櫛渕委員 れいわ新選組は、政府の補正予算案に反対、そして、れいわ新選組提出の組替え動議に賛成の立場で討論いたします。

 今可決されようとしているのは、そもそも補正予算とは何か、全くその本質が理解されていない予算案です。補正予算とは、本予算で足りていない分を積み増すものです。

 本予算では何が足りなかったのか。歴代政権の失策による二十五年のデフレがあり、さらにコロナの影響、そして生活必需品価格の高騰、三重の影響に国民は苦しんでいます。その国民生活を救うための積極財政に基づく予算づけが圧倒的に足りなかったのです。国民の生活はもう限界を超えています。国民が置かれた状況を直視するなら、政府の言う二・七兆円などという補正予算が出てくること自体がおかしいのです。どうしてこんな不十分極まりない補正予算が出てくるのか。それは政府の現状認識が甘いからです。

 物価が上がっているときには、物価を下げなければなりません。つまり、物価が上がった分、国がそれを吸収する政策が必要なんです。そのために一番即効性のある方法は、消費税を引き下げることです。みんなを救うためには、消費税廃止、最低でも減税は絶対なんです。補正予算では、いち早く消費税をゼロにするために必要な予算額を盛り込まなければならないはずです。

 この予算委員会では、繰り返し総理に対して、消費税が国民を苦しめていること、物価上昇分を緩和するには消費税引下げしかないことを訴えました。しかし、総理の答弁からは、窮地にある国民を救う決意は全く見えません。

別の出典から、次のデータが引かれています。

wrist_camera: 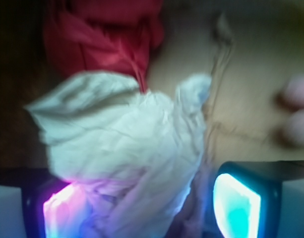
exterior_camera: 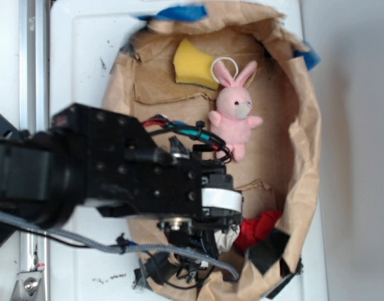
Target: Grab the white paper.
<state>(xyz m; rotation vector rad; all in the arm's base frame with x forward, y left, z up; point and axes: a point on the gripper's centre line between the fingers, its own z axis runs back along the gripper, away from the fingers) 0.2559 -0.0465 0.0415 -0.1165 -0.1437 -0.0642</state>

 テレビの向こうで、総理の答弁を聞いて不安になった国民は多いでしょう。みんなの生活は国が守る、この予算で危機の時代を乗り切ろう、そのメッセージがこもっていない補正予算だからです。

 長きにわたる経済不況に災害と戦争が重なった今、この深い危機を脱却するために、れいわ新選組は、百兆円規模の組替え動議を提案いたしました。消費税をゼロにし、社会保障費を下げ、季節ごとに十万円の給付を繰り返し出す。この危機を乗り切るためのメッセージを込めた予算提案です。本気で国民を守る気があるのなら、与野党を超えて、まず消費税ゼロを実現させないといけません。

 このメッセージをもう一度訴え、反対討論を終わらせていただきます。

 ありがとうございました。

根本委員長 これにて討論は終局いたしました。

    ―――――――――――――

根本委員長 これより採決に入ります。

 まず、櫛渕万里君提出の令和四年度補正予算両案につき撤回のうえ編成替えを求めるの動議について採決いたします。

 本動議に賛成の諸君の起立を求めます。

    〔賛成者起立〕

根本委員長 起立少数。よって、櫛渕万里君提出の動議は否決されました。

 次に、令和四年度一般会計補正予算(第1号)、令和四年度特別会計補正予算(特第1号)の両案を一括して採決いたします。

 両案に賛成の諸君の起立を求めます。

    〔賛成者起立〕

根本委員長 起立多数。よって、令和四年度補正予算両案は、いずれも原案のとおり可決すべきものと決しました。

 お諮りいたします。

 ただいま議決いたしました令和四年度補正予算両案に関する委員会報告書の作成につきましては、委員長に御一任願いたいと存じますが、御異議ありませんか。

    〔「異議なし」と呼ぶ者あり〕

根本委員長 御異議なしと認めます。よって、そのように決しました。

    ―――――――――――――

    〔報告書は附録に掲載〕

    ―――――――――――――

根本委員長 次回は、来る六月一日午後一時から委員会を開会することとし、本日は、これにて散会いたします。